I know form experience that chainsaw cuts do not leave much material for the Dr to sew back together, so be careful out there folks and always be conscience of were your saw tip is and keep your thumb were it belongs.


----------



## crazy_dan (Nov 2, 2008)

If you are going to be walking engage the chain safety brake, it only takes rotating your left wrist a little and voilà the chain stops if not then you need to service your saw.


----------



## Gooserider (Nov 2, 2008)

crazy_dan said:
			
		

> If you are going to be walking engage the chain safety brake, it only takes rotating your left wrist a little and voilà the chain stops if not then you need to service your saw.



I have mixed feelings about using the brake like that, though it is probably safer than walking around with the brake off...  Three major issues, 

1. Dolmar's manual seems to warn against running the saw very much with the brake on - they say it can lead to mechanical damage.  Not sure how if the saw is just idling, but...

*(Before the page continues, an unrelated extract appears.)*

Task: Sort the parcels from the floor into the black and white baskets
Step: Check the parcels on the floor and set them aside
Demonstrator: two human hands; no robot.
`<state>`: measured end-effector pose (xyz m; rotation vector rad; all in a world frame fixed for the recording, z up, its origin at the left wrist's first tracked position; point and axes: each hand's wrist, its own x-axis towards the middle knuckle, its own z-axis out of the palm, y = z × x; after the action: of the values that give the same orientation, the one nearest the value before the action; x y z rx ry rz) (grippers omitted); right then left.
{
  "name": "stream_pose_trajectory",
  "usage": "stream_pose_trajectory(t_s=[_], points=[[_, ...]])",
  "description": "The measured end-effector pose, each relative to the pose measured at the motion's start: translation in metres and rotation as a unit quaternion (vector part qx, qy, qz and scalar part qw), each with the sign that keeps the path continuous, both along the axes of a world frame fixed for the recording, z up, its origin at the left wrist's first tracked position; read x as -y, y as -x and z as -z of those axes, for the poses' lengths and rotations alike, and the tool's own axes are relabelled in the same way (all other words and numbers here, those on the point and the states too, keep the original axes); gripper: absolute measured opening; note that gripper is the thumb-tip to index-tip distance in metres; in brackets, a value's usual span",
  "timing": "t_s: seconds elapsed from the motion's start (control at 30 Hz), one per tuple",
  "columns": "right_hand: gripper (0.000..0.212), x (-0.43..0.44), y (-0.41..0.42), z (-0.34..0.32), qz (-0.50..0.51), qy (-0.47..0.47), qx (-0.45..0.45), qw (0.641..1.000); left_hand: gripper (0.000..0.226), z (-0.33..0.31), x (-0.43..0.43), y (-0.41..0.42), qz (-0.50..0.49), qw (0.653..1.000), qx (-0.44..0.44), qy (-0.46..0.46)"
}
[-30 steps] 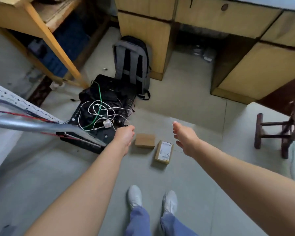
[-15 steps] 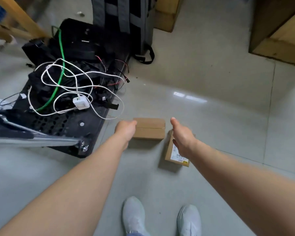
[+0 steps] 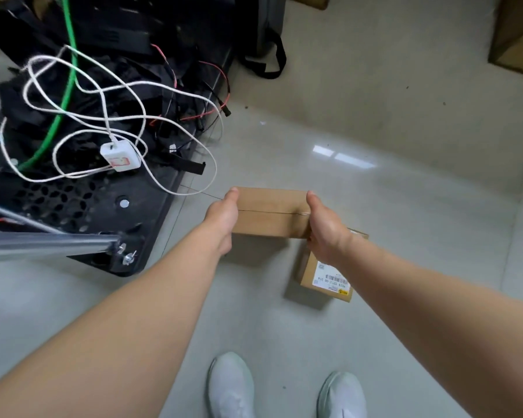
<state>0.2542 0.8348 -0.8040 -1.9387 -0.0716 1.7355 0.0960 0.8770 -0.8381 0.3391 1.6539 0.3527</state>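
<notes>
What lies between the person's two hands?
In the head view, a plain cardboard box lies between the left hand and the right hand, one hand pressed against each end.

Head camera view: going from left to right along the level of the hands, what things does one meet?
Metal bar → black perforated tray → left hand → plain cardboard parcel → right hand.
</notes>
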Motion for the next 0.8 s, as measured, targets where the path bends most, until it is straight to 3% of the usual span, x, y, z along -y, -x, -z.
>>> stream_pose_trajectory(t_s=[0.13,0.33,0.6,0.7,0.8], points=[[0.069,-0.009,-0.007,-0.077,0.004,-0.012,0.023,1.0,0.035,-0.111,-0.011,-0.004,-0.016,1.0,0.004,-0.017],[0.06,-0.024,-0.017,-0.243,-0.013,-0.07,0.052,0.996,0.049,-0.288,-0.019,0.003,-0.025,0.999,0.01,-0.024],[0.077,-0.014,-0.007,-0.464,-0.011,-0.12,0.095,0.988,0.009,-0.516,0.01,0.008,-0.082,0.99,0.014,-0.112],[0.058,-0.004,0.003,-0.537,-0.04,-0.16,0.097,0.982,0.022,-0.592,0.029,0.014,-0.084,0.982,0.018,-0.171],[0.063,0.009,0.011,-0.6,-0.07,-0.185,0.09,0.976,0.017,-0.66,0.055,0.023,-0.088,0.974,0.009,-0.208]])
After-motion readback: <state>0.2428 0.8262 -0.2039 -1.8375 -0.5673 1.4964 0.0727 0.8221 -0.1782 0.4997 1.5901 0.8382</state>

2. I find it awkward to get the brake off...  I haven't found a way yet that doesn't involve lots of fumble action...  Either I have to let go with the left hand and pull the brake arm back (while trying to hold it up with the right hand on the rear grip) or let go of the rear grip with the right hand and try to pull the brake back while holding the saw on the center grip with the left hand, or some variant of passing the saw from hand to hand...  All these moves feel clumsy to me, and make me feel like I'm less in control of the saw...  It doesn't help that it's hard to hold on to the the center grip while pulling the lever back - since you have to pull back almost to the bar in order to latch the brake, my fingers get in the way...  (If people have a solution to this, I'm open to suggestions!)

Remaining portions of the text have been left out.